* Problem statement
From the data below, copy exactly the lines that lie between the one holding "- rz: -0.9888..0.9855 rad" and the one holding "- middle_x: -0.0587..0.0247", including both, and nothing more.
- Opening Delimiter -
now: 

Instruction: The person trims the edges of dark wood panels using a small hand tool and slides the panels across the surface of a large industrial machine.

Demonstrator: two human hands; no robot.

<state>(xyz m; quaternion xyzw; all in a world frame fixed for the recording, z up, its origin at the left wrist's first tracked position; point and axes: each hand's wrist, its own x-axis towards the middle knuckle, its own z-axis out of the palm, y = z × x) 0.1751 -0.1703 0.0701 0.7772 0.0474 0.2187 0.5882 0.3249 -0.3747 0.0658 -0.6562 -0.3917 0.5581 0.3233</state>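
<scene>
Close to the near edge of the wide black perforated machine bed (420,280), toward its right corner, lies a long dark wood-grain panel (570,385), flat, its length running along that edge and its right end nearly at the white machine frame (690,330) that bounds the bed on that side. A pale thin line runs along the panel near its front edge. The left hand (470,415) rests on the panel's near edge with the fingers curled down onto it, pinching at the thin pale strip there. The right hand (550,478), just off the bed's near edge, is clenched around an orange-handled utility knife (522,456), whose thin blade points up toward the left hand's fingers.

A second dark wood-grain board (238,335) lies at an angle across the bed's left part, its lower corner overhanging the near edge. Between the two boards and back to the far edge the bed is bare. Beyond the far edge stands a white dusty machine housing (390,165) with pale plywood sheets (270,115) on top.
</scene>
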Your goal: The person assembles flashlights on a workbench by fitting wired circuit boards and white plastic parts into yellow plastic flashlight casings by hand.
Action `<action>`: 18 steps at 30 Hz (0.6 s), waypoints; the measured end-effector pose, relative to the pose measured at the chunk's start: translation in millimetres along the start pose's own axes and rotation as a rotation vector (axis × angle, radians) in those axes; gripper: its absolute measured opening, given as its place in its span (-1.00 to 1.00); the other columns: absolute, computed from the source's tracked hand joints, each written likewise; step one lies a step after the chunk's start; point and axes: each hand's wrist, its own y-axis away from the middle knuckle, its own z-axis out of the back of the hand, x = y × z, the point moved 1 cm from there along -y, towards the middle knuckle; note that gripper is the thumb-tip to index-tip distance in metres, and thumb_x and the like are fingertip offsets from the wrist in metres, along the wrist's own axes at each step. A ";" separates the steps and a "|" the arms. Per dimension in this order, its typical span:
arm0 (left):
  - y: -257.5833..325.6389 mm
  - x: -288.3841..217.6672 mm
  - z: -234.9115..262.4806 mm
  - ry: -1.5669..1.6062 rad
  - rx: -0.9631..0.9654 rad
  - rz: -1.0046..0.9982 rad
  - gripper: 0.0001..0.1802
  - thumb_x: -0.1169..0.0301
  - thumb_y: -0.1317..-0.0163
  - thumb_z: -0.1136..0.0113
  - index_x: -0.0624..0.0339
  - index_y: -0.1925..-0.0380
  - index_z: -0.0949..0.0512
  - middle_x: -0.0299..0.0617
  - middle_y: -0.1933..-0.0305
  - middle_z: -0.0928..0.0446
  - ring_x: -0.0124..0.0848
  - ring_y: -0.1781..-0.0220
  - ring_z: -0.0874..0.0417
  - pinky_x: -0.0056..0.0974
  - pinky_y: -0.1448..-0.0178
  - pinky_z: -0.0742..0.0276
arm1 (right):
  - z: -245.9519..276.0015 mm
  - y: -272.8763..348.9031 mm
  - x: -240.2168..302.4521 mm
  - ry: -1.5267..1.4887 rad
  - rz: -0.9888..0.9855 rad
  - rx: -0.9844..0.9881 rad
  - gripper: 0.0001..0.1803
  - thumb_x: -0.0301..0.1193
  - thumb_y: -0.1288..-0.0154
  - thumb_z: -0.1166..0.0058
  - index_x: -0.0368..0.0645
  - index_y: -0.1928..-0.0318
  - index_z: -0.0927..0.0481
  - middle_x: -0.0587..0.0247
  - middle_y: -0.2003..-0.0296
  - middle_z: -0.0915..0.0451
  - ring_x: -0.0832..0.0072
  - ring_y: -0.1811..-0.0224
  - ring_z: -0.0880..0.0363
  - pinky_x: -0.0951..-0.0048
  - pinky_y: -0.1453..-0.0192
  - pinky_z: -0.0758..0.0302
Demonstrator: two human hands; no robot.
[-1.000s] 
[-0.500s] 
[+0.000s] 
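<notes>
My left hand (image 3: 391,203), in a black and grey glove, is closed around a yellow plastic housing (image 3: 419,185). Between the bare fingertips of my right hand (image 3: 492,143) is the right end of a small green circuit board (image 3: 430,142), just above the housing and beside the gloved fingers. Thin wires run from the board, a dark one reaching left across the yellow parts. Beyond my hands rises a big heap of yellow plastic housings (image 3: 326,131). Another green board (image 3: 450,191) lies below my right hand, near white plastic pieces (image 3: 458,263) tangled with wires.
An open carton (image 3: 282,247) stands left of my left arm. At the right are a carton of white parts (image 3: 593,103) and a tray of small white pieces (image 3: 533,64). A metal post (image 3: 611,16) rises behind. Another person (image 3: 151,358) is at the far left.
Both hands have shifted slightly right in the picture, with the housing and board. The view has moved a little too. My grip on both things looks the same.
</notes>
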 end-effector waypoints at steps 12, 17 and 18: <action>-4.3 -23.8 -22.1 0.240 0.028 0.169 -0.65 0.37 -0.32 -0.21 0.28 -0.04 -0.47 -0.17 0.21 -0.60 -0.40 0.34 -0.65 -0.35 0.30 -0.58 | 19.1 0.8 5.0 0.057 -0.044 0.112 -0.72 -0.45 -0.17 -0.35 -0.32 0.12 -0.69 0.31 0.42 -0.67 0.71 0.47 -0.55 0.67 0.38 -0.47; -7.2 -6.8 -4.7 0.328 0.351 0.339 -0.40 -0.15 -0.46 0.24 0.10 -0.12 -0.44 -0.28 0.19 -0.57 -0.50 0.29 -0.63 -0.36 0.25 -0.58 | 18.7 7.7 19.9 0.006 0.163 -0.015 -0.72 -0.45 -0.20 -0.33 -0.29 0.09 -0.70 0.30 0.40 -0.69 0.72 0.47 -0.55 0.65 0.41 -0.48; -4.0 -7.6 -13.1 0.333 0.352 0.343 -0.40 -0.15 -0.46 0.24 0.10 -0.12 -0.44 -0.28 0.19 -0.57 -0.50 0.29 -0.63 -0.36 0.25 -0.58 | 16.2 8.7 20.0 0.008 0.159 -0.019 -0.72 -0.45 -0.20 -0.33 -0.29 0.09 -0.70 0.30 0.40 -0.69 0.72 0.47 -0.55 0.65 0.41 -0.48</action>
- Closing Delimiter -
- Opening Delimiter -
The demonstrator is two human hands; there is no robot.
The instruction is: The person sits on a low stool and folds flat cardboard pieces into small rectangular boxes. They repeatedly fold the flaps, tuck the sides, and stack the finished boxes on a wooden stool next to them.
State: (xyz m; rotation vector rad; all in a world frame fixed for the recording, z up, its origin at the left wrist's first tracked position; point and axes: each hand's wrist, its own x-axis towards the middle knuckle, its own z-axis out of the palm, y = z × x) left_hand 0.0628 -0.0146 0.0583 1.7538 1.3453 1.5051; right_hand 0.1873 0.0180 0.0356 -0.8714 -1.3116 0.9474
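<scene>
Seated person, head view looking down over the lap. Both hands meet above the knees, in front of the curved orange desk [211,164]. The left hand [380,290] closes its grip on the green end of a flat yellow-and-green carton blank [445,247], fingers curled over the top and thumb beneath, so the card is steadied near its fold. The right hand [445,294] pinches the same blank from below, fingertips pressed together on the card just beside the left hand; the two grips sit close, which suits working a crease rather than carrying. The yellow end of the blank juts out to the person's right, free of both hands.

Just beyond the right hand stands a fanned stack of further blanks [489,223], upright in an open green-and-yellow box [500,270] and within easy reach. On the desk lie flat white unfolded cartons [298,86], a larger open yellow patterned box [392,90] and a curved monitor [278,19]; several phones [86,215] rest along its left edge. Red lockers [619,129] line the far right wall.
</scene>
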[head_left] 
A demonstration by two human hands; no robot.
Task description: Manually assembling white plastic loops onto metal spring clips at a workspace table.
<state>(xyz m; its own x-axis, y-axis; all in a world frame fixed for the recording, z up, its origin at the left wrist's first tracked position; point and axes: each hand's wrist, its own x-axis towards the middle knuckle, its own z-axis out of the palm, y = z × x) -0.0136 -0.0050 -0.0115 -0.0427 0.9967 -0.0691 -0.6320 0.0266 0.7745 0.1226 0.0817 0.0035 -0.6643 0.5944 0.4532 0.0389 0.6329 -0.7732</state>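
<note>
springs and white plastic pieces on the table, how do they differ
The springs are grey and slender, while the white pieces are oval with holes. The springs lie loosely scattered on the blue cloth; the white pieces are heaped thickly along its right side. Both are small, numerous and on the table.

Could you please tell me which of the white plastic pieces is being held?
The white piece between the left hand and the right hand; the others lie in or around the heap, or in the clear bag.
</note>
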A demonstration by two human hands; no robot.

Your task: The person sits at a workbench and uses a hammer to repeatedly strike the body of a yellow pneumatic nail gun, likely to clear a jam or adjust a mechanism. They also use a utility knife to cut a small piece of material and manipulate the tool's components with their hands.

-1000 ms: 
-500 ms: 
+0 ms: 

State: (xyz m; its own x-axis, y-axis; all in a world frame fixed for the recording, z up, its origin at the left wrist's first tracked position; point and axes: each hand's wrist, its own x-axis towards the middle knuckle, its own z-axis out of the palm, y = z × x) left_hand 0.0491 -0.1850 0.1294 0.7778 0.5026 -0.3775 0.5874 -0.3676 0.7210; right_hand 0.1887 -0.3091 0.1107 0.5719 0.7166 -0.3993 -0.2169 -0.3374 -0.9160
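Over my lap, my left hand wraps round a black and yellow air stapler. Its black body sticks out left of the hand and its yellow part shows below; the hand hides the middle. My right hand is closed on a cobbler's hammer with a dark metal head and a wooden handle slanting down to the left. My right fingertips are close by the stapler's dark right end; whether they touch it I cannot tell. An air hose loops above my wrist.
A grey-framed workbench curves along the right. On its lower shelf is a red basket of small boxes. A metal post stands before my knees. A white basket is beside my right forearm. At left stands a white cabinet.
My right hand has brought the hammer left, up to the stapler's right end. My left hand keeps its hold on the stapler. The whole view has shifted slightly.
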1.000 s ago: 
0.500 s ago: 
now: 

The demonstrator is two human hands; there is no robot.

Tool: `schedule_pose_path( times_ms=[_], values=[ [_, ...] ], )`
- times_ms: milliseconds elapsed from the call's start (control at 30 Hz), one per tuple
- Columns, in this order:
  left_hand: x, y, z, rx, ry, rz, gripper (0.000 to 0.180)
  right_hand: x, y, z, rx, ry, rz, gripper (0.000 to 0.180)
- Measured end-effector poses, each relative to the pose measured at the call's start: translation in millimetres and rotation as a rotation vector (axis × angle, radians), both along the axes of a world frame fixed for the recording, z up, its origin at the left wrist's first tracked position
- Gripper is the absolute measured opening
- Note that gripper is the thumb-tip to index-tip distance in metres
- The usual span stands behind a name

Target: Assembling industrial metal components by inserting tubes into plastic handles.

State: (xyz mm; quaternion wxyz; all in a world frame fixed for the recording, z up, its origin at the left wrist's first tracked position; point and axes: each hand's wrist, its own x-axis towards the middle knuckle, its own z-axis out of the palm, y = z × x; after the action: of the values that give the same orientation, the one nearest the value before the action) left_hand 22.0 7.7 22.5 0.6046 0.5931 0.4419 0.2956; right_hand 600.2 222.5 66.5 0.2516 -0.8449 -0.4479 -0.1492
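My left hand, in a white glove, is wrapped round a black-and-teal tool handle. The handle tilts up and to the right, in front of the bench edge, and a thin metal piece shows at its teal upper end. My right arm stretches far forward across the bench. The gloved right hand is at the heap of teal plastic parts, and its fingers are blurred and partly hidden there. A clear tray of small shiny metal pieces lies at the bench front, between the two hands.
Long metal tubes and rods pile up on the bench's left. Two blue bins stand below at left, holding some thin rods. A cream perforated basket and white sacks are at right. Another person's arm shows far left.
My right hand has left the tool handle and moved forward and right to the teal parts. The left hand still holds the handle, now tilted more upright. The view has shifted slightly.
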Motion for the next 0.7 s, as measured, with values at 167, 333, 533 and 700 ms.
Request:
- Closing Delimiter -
* Result of the task
  - rz: -0.9888..0.9855 rad
  - rx: -0.9844..0.9881 rad
  - gripper: 0.0001..0.1803
  - thumb_x: -0.0301..0.1193
  - thumb_y: -0.1288..-0.0154
  - thumb_z: -0.1166..0.0058
  - index_x: -0.0368..0.0645
  - index_y: -0.1928..-0.0318
  - index_z: -0.0927..0.0481
  - middle_x: -0.0587..0.0247

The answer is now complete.